Output the records that follow, keeping every line exactly as it is.

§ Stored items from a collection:
- - -

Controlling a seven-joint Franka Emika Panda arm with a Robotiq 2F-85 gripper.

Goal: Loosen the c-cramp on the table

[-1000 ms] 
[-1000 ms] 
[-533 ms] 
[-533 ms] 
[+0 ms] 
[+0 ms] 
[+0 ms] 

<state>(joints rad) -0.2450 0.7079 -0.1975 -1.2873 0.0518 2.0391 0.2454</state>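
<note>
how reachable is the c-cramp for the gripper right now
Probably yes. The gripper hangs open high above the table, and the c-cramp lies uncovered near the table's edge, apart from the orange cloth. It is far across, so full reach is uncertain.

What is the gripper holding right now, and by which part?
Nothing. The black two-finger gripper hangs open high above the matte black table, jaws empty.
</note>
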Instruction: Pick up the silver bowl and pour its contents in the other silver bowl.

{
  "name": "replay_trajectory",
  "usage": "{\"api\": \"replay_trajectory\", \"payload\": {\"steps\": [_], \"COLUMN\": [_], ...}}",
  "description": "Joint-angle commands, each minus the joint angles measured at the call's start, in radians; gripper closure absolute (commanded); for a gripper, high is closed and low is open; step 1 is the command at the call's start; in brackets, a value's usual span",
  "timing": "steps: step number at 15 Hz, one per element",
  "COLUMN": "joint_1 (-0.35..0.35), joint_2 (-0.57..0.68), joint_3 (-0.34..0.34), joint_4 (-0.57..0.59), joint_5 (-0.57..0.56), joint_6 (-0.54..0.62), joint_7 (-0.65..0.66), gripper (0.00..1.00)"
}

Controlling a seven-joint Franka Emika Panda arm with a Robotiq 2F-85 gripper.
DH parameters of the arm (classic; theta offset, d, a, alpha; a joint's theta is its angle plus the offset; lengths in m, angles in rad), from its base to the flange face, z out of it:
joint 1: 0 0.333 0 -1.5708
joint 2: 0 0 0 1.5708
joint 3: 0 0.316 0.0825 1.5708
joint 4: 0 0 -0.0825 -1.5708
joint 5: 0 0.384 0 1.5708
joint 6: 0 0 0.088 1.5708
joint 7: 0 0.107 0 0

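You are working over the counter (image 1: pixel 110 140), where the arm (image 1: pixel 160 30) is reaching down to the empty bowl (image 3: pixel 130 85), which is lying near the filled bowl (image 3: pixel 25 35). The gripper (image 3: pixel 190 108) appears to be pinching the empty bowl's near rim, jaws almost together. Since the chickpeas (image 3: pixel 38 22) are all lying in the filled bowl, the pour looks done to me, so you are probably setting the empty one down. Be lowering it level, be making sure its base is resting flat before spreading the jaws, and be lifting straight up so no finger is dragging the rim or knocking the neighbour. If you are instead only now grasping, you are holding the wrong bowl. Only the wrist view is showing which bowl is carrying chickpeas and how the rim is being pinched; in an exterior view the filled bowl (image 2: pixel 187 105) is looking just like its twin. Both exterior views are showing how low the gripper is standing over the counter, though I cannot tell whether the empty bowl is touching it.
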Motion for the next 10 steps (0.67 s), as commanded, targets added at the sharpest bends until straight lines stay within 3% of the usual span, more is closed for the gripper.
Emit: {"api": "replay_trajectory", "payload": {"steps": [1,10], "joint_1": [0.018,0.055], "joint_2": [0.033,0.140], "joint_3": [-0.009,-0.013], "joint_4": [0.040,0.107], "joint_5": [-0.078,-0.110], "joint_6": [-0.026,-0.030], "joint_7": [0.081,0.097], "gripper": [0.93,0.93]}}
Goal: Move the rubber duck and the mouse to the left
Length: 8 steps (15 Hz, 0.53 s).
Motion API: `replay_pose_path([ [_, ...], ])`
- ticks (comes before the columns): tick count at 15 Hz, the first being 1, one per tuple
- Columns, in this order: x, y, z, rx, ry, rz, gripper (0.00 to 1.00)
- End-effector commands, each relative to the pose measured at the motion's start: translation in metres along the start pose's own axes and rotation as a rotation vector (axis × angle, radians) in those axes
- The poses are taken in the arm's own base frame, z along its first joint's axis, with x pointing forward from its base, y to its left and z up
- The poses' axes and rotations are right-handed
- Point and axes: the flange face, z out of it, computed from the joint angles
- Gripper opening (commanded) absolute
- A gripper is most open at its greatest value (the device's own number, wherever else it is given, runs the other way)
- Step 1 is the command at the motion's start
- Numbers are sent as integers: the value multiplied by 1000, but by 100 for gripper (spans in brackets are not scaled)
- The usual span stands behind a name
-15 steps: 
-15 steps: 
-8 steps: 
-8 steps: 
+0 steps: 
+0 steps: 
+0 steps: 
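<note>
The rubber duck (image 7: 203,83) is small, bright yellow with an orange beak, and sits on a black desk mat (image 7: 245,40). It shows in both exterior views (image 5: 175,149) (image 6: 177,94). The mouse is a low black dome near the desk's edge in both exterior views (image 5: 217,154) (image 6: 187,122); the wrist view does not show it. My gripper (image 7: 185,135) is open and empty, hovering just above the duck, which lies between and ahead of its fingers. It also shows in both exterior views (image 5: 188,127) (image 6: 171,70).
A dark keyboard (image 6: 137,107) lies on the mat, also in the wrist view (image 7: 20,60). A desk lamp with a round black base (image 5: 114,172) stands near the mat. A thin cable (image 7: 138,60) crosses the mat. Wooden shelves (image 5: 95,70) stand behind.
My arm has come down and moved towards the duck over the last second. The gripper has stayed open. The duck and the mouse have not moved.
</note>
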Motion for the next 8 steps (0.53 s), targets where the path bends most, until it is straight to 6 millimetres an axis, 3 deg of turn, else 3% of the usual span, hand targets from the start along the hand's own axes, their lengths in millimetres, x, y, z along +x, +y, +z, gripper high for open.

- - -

§ Result:
Controlling a seven-joint Franka Emika Panda arm with a Robotiq 2F-85 gripper.

Goal: Loosen the c-cramp on the table

[-1000 ms] 
[-1000 ms] 
[-533 ms] 
[-533 ms] 
[+0 ms] 
[+0 ms] 
[+0 ms] 

<state>(joints rad) -0.2450 0.7079 -0.1975 -1.2873 0.0518 2.0391 0.2454</state>
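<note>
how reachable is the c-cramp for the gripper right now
Probably yes. The gripper hangs open high above the table, and the c-cramp lies uncovered near the table's edge, apart from the orange cloth. It is far across, so full reach is uncertain.

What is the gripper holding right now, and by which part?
Nothing. The black two-finger gripper hangs open high above the matte black table, jaws empty.
</note>
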Instruction: Pick up the silver bowl and pour its contents in the other silver bowl.

{
  "name": "replay_trajectory",
  "usage": "{\"api\": \"replay_trajectory\", \"payload\": {\"steps\": [_], \"COLUMN\": [_], ...}}",
  "description": "Joint-angle commands, each minus the joint angles measured at the call's start, in radians; gripper closure absolute (commanded); for a gripper, high is closed and low is open; step 1 is the command at the call's start; in brackets, a value's usual span",
  "timing": "steps: step number at 15 Hz, one per element",
  "COLUMN": "joint_1 (-0.35..0.35), joint_2 (-0.57..0.68), joint_3 (-0.34..0.34), joint_4 (-0.57..0.59), joint_5 (-0.57..0.56), joint_6 (-0.54..0.62), joint_7 (-0.65..0.66), gripper (0.00..1.00)"
}

Controlling a seven-joint Franka Emika Panda arm with a Robotiq 2F-85 gripper.
DH parameters of the arm (classic; theta offset, d, a, alpha; a joint's theta is its angle plus the offset; lengths in m, angles in rad), from its base to the flange face, z out of it:
joint 1: 0 0.333 0 -1.5708
joint 2: 0 0 0 1.5708
joint 3: 0 0.316 0.0825 1.5708
joint 4: 0 0 -0.0825 -1.5708
joint 5: 0 0.384 0 1.5708
joint 6: 0 0 0.088 1.5708
joint 7: 0 0.107 0 0

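You are working over the counter (image 1: pixel 110 140), where the arm (image 1: pixel 160 30) is reaching down to the empty bowl (image 3: pixel 130 85), which is lying near the filled bowl (image 3: pixel 25 35). The gripper (image 3: pixel 190 108) appears to be pinching the empty bowl's near rim, jaws almost together. Since the chickpeas (image 3: pixel 38 22) are all lying in the filled bowl, the pour looks done to me, so you are probably setting the empty one down. Be lowering it level, be making sure its base is resting flat before spreading the jaws, and be lifting straight up so no finger is dragging the rim or knocking the neighbour. If you are instead only now grasping, you are holding the wrong bowl. Only the wrist view is showing which bowl is carrying chickpeas and how the rim is being pinched; in an exterior view the filled bowl (image 2: pixel 187 105) is looking just like its twin. Both exterior views are showing how low the gripper is standing over the counter, though I cannot tell whether the empty bowl is touching it.
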Motion for the next 10 steps (0.67 s), as commanded, targets added at the sharpest bends until straight lines stay within 3% of the usual span, more is closed for the gripper.
Emit: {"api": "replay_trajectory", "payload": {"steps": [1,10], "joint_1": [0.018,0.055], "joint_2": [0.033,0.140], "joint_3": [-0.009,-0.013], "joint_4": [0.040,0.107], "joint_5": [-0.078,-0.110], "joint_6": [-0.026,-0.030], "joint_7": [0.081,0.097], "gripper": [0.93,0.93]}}
Goal: Move the rubber duck and the mouse to the left
Length: 8 steps (15 Hz, 0.53 s).
Motion API: `replay_pose_path([ [_, ...], ])`
- ticks (comes before the columns): tick count at 15 Hz, the first being 1, one per tuple
- Columns, in this order: x, y, z, rx, ry, rz, gripper (0.00 to 1.00)
- End-effector commands, each relative to the pose measured at the motion's start: translation in metres along the start pose's own axes and rotation as a rotation vector (axis × angle, radians) in those axes
- The poses are taken in the arm's own base frame, z along its first joint's axis, with x pointing forward from its base, y to its left and z up
- The poses' axes and rotations are right-handed
- Point and axes: the flange face, z out of it, computed from the joint angles
- Gripper opening (commanded) absolute
- A gripper is most open at its greatest value (the device's own number, wherever else it is given, runs the other way)
- Step 1 is the command at the motion's start
- Numbers are sent as integers: the value multiplied by 1000, but by 100 for gripper (spans in brackets are not scaled)
- The usual span stands behind a name
-15 steps: 
-15 steps: 
-8 steps: 
-8 steps: 
+0 steps: 
+0 steps: 
+0 steps: 
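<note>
The rubber duck (image 7: 203,83) is small, bright yellow with an orange beak, and sits on a black desk mat (image 7: 245,40). It shows in both exterior views (image 5: 175,149) (image 6: 177,94). The mouse is a low black dome near the desk's edge in both exterior views (image 5: 217,154) (image 6: 187,122); the wrist view does not show it. My gripper (image 7: 185,135) is open and empty, hovering just above the duck, which lies between and ahead of its fingers. It also shows in both exterior views (image 5: 188,127) (image 6: 171,70).
A dark keyboard (image 6: 137,107) lies on the mat, also in the wrist view (image 7: 20,60). A desk lamp with a round black base (image 5: 114,172) stands near the mat. A thin cable (image 7: 138,60) crosses the mat. Wooden shelves (image 5: 95,70) stand behind.
My arm has come down and moved towards the duck over the last second. The gripper has stayed open. The duck and the mouse have not moved.
</note>
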Motion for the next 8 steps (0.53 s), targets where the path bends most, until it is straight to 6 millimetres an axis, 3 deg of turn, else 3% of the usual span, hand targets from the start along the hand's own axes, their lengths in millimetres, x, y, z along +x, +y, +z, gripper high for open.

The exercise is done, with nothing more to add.